What if someone told you there was one simple action you could take to improve your child’s mood, behavior, and success in school? What if this same action reduced his risk of developing diabetes, obesity, heart disease, and even the common cold? Helping your child establish and maintain a sleep routine has a huge impact on all these areas. Research shows getting enough quality sleep is essential for growth and development, mental and physical health, and quality of life.

A word about sleep and weight: Consistently not getting enough sleep is associated with gaining weight and increased body fat. Quality and amount of sleep also plays a role in appetite regulation. A lack of sleep contributes to a bigger appetite and increasing cravings for carbohydrates.1 Ensuring your child is getting enough restful sleep will help him maintain a healthy weight.

How much sleep does my child need?  

Age Recommended Amount of Sleep
Newborns 16–18 hours a day
Preschool-aged children 11–12 hours a day
School-aged children At least 10 hours a day
Teens 9–10 hours a day
Adults (including the elderly) 7–8 hours a day

(National Institutes of Health)

Technology making you tired?
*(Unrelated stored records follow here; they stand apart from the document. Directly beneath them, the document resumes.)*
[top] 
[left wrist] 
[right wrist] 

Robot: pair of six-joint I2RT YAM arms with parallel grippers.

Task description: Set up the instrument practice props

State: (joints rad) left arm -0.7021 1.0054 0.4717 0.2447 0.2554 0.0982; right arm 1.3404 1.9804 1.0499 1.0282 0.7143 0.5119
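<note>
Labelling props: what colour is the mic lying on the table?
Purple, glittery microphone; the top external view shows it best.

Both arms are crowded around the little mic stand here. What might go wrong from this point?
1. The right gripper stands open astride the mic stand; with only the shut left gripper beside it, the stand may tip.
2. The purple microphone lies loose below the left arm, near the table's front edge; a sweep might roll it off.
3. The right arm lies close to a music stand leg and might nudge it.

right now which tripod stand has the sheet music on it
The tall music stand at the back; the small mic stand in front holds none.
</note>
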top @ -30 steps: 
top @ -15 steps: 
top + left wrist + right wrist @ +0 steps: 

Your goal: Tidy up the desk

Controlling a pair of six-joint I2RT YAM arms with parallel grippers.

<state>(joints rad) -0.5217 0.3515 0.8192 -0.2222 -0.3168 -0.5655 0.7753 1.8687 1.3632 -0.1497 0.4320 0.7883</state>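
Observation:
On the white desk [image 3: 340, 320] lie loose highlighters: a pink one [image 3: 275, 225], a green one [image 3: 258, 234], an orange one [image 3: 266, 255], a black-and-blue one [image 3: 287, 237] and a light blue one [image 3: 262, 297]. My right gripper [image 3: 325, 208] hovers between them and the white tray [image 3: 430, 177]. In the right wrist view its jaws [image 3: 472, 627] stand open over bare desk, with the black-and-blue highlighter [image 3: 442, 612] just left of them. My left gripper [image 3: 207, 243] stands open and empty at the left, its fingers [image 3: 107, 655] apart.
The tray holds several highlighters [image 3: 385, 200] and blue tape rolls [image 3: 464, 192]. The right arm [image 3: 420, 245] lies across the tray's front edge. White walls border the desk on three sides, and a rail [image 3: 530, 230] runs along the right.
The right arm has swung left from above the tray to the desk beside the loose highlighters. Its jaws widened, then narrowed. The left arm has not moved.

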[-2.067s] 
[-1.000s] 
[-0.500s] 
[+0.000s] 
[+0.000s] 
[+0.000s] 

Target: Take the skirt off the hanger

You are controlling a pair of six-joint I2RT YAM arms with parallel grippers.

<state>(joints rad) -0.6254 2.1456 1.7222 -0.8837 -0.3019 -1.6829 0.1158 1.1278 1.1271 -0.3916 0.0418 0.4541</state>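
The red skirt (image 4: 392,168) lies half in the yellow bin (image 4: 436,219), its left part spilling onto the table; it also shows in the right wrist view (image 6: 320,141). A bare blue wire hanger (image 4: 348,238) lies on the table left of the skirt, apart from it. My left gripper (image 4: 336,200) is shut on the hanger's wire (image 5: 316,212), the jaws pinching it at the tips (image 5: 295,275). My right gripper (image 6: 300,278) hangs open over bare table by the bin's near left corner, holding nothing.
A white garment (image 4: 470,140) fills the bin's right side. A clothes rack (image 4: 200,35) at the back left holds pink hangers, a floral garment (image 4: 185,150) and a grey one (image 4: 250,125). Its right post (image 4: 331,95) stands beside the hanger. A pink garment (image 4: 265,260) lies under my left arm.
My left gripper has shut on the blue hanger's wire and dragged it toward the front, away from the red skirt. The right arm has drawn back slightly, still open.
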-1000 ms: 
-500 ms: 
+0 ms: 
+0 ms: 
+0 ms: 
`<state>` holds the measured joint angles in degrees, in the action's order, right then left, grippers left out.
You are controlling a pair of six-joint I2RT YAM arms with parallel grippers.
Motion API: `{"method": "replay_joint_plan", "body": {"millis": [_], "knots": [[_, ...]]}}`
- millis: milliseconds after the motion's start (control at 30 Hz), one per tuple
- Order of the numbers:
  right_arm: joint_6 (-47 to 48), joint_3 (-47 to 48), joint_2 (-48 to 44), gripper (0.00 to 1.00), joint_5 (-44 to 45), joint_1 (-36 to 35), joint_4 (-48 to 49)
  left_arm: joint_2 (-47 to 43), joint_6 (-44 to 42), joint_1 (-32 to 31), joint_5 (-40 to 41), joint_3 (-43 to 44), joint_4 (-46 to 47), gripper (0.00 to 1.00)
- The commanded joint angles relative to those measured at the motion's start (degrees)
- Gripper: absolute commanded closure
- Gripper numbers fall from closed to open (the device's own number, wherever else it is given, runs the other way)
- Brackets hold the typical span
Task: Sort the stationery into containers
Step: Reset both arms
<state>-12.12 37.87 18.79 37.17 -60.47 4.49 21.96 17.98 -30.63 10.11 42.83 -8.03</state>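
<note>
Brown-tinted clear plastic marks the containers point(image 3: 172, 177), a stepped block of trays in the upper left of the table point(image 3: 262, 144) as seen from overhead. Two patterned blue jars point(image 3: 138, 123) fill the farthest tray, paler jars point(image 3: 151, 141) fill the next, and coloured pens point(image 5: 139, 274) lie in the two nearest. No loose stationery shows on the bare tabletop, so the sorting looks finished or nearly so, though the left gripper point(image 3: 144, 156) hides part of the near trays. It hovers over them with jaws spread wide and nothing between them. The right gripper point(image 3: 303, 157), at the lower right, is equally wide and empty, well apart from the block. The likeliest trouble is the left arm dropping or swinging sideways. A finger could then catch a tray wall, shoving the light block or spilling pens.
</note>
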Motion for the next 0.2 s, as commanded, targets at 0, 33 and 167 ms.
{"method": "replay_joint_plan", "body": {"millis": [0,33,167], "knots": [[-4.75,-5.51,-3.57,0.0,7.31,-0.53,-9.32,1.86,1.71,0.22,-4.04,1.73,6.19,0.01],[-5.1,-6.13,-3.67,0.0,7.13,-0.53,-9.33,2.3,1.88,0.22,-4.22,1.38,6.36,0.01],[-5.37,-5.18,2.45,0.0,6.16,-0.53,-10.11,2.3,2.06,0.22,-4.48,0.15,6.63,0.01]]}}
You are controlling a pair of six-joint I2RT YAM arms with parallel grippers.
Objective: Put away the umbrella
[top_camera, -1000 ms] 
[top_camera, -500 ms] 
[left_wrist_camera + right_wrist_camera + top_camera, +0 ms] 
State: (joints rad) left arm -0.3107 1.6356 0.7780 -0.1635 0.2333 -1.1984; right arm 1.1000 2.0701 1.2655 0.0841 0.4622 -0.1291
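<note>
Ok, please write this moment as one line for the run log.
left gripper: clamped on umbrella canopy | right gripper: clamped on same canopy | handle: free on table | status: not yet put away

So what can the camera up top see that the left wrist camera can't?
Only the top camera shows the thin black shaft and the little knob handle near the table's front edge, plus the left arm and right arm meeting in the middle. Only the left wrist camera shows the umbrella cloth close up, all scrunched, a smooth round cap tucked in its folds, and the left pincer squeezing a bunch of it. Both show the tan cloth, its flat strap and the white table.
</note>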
Exposure to bright artificial light in the evening from TV screens, smart phones, and other electronics disrupts the body’s circadian rhythm, making it harder to fall asleep.2 Shutting off phones and other electronics at night will help your children get the restful sleep they need.

For other tips on how to ensure your child is getting an adequate amount of quality sleep, see our “Recipe for a Good Night’s Sleep.”

 

 

A Good Night’s Sleep

Prep time: 1 hour 

           

Ingredients Instructions
1 Consistent Bed Time

1 Bedtime Ritual

60 minutes of physical activity

1 cool, quiet, dark bedroom – make sure to remove the electronics before bed

 

 

1. Keep the same sleep schedule on school nights and weekends.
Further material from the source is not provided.